Den musikalischen Abend leiteten Schlagersängerin Linda Hesse und ihre Band ein. Sie schafften es zwar nicht, alle unter den schützenden Dächern vor die Bühne zu locken, aber die, die dort waren, hatten sichtlich Spaß. Schlagerfan Bianca Heise aus Wesendahl, mit einer Gruppe junger Damen gekommen, fand es sogar besser als beim Helene-Fischer-Konzert im Olympiastadion: "Da war man so weit weg, konnte nur auf der Videowand was erkennen." Zudem hätte der blonde Top-Star wohl kaum zwei Mädchen aus dem Publikum zum Mitsingen auf die Bühne geholt. Letztlich wurde die Sängerin nicht ohne Zugabe auf den Weg zum Fernsehpreis Goldene Henne in Berlin gelassen. Und musste neben der Bühne noch Autogramme geben und Fans drücken.
Überaus temperamentvoll wurde es auf der Bühne bei der Brazil Energia Show. Die drei Damen und ein Herr verbreiteten trotz Kälte südamerikanisches Flair. Eine tolle Einstimmung auf die Verlosung der Hauptpreise der Tombola: Tablet-PCs und ein Laptop-Computer. Zuvor waren schon Gutscheine für Rundflüge, Schiffstouren auf dem Straussee, Einkäufe und Restaurantbesuche unter die Leute gebracht worden. Und für jüngere Besucher ein Fahrrad, Sportgeräte, Kino- und Bad-Gutscheine und vieles mehr.

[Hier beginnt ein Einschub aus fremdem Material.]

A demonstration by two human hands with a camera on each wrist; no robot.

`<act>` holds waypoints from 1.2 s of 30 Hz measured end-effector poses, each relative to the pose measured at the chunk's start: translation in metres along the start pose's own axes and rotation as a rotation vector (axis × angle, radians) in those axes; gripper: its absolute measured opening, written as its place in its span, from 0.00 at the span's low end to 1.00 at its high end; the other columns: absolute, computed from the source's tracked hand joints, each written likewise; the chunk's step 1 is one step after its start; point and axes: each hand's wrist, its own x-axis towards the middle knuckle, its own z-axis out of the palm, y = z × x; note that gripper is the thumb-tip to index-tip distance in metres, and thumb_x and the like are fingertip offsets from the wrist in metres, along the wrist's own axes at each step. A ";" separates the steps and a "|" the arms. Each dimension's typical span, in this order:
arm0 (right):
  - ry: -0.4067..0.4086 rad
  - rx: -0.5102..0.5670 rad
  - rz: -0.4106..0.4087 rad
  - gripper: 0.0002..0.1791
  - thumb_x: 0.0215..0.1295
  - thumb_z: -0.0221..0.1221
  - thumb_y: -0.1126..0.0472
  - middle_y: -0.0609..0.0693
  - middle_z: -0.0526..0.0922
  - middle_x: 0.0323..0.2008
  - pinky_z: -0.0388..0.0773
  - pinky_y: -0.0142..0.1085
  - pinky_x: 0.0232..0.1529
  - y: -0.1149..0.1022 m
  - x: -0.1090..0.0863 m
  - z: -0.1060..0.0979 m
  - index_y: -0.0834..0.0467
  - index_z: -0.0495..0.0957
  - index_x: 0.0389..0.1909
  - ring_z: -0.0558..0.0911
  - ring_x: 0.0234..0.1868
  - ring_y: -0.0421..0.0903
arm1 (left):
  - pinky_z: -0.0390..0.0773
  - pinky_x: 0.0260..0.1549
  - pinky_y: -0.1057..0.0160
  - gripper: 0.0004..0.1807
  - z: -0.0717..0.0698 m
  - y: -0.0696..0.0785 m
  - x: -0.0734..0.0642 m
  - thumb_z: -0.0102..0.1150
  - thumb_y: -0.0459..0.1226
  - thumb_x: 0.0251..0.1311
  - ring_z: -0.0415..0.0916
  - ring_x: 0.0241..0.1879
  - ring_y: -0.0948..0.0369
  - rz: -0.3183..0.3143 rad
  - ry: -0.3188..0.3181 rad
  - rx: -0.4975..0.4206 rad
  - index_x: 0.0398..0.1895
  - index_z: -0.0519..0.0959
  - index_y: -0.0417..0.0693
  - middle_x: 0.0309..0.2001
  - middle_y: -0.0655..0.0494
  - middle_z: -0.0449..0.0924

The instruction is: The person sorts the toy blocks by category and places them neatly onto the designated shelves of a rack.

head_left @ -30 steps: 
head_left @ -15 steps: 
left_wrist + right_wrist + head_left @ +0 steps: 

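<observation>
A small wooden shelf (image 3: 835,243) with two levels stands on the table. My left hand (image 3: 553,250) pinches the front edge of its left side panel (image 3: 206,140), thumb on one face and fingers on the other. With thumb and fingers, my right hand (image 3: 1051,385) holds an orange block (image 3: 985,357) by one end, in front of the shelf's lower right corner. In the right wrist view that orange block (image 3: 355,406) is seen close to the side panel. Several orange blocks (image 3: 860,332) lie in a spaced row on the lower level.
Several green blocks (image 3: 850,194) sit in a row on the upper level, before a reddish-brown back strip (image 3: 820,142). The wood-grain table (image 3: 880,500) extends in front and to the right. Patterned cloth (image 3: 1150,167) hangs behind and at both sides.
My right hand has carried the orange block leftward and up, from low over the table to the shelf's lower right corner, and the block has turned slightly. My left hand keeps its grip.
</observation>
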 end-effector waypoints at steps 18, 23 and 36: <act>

Für die jüngeren Gäste hatte es auch eine Reihe von Betätigungsmöglichkeiten gegeben, so Aqua-Bälle, Eis-Meißeln, Hüpflandschaft und Bungee-Jumping. Alle Altersgruppen konnten das Fest bei der Feuerwehr aus dem Skylift-Korb von oben betrachten. Und die Polizei bot Fahrradcodierung an. Zur abschließenden Lasershow, einer überarbeiteten Version der Vorführung zur 775-Jahr-Feier, war es dann lange nicht mehr so vollwie nachmittags.